En el contexto chileno, el secreto bancario ha sido considerado como un bastión de la privacidad y la confianza que los ciudadanos y empresas depositan en el sistema financiero. Sin embargo, con la implementación de la Ley 21.719 de Protección de Datos, que entra en vigor en diciembre de 2026, se abre la puerta a un nuevo paradigma respecto a la información financiera. Esta legislación representa un cambio significativo en la forma en que el Estado puede acceder a la información personal de los ciudadanos, permitiendo el levantamiento del secreto bancario bajo condiciones específicas y reguladas, lo que cambia drásticamente el panorama de la privacidad financiera en el país.
La Ley 21.719 transforma la información financiera en un dato personal sensible que deberá ser tratado con rigurosidad. Los principios de legalidad, finalidad y proporcionalidad establecen que cualquier acceso a datos financieros deberá estar justificado por una normativa clara, persiguiendo un propósito concreto y limitándose a lo estrictamente necesario.
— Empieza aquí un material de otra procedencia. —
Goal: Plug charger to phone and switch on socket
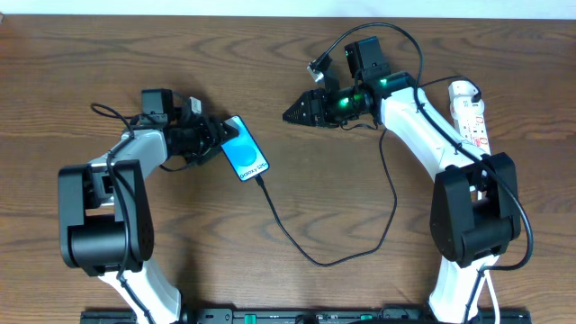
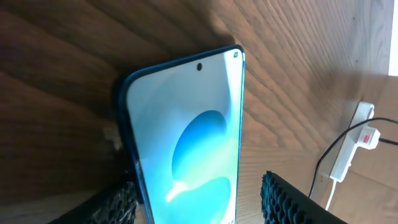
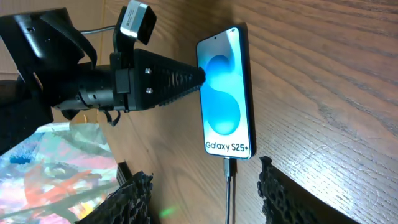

De esta forma, el levantamiento del secreto bancario ya no se considera un acto arbitrario, sino un procedimiento regulado que permite garantizar que el acceso a esta información es seguro y fiscalizable, lo que se traduce en una mayor protección para el ciudadano.
Históricamente, el levantamiento del secreto bancario era visto con recelo debido a la falta de un contrapeso institucional significativo que garantizará que este acceso no se prostituyera. Con la implementación de la nueva ley, el acceso a la información financiera se convierte en una herramienta válida para la persecución de delitos graves como el lavado de activos y la corrupción. Este acceso, sin embargo, se encuentra bajo un estricto control, incluida la imposición de sanciones severas a las instituciones que no cumplan con las normativas, lo que reduce drásticamente el riesgo de abusos de poder.
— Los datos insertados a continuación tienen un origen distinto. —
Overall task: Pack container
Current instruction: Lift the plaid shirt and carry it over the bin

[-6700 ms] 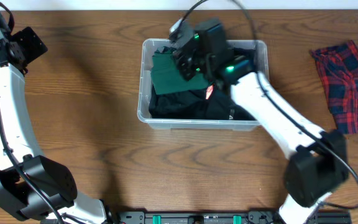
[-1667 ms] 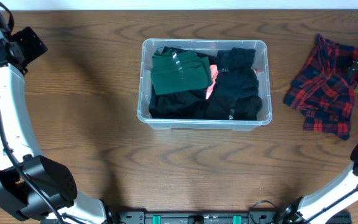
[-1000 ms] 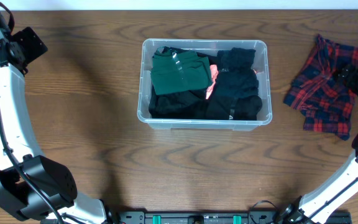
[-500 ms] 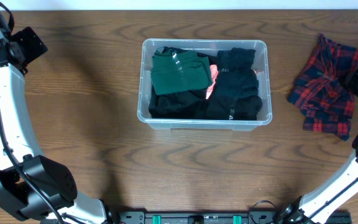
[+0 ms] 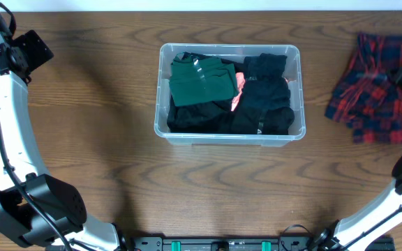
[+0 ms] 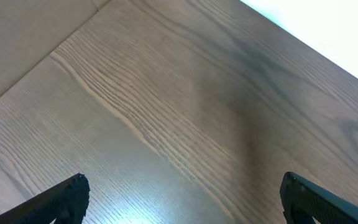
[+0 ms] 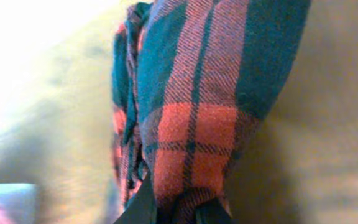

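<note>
Right pincer [image 7: 173, 210] is now clenched on a fold of the plaid garment [image 5: 372, 87]; a second ago it stood wide above the cloth. The cloth has bunched and drawn toward the far right of the table [image 5: 82, 153], so the pick looks made.

Container [image 5: 160, 90] sits mid-table, towards the far side. It holds a green top [image 5: 201, 80] and black clothes [image 5: 267, 101], and I judge there is room left on top.

The leftward path to it is bare wood. The garment hangs close to the right edge, so its loose hem may drag.

Left pincer [image 6: 182, 196] is released, over bare wood far left.
</note>
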`<act>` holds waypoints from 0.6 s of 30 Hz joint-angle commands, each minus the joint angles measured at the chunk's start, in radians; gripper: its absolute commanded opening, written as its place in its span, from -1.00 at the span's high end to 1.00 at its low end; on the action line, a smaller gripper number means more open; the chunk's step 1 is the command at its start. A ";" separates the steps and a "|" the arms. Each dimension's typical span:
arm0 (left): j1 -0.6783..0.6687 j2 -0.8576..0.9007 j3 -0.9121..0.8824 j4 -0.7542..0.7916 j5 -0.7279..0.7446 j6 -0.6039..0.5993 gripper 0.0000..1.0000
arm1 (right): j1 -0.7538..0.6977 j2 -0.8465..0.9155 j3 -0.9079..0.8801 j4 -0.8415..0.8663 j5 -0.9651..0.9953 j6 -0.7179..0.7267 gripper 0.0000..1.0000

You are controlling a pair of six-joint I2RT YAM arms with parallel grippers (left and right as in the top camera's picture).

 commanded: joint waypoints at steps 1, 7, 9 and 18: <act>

El principio de finalidad es uno de los aspectos más destacados de la nueva ley, ya que asegura que la información financiera solo se utilizará para la lucha contra delitos graves, evitando su uso para fines secundarios o, peor aún, para fines políticos. Estos lineamientos contribuyen a generar un marco de confianza tanto para los ciudadanos como para las instituciones financieras, ya que se establece una clara delimitación de los usos permitidos de estos datos sensibles. De esta manera, se busca establecer un equilibrio entre la lucha contra el crimen y la protección de los derechos fundamentales de los ciudadanos.
No obstante, la discusión sobre el levantamiento del secreto bancario en Chile no ocurre en un vacío. La tendencia hacia una mayor transparencia en el ámbito financiero se observa en otros países como México, España y Estados Unidos, donde se han implementado medidas que permiten el acceso a información bancaria con supervisión judicial. En este sentido, el dilema que enfrenta la sociedad chilena es palpable: ¿estará dispuesta a renunciar a parte de su privacidad bancaria a cambio de una mayor eficacia en la lucha contra el crimen organizado y la corrupción? La Ley 21.719 transforma este debate en una discusión sobre cómo equilibrar la seguridad nacional con la protección de los derechos individuales.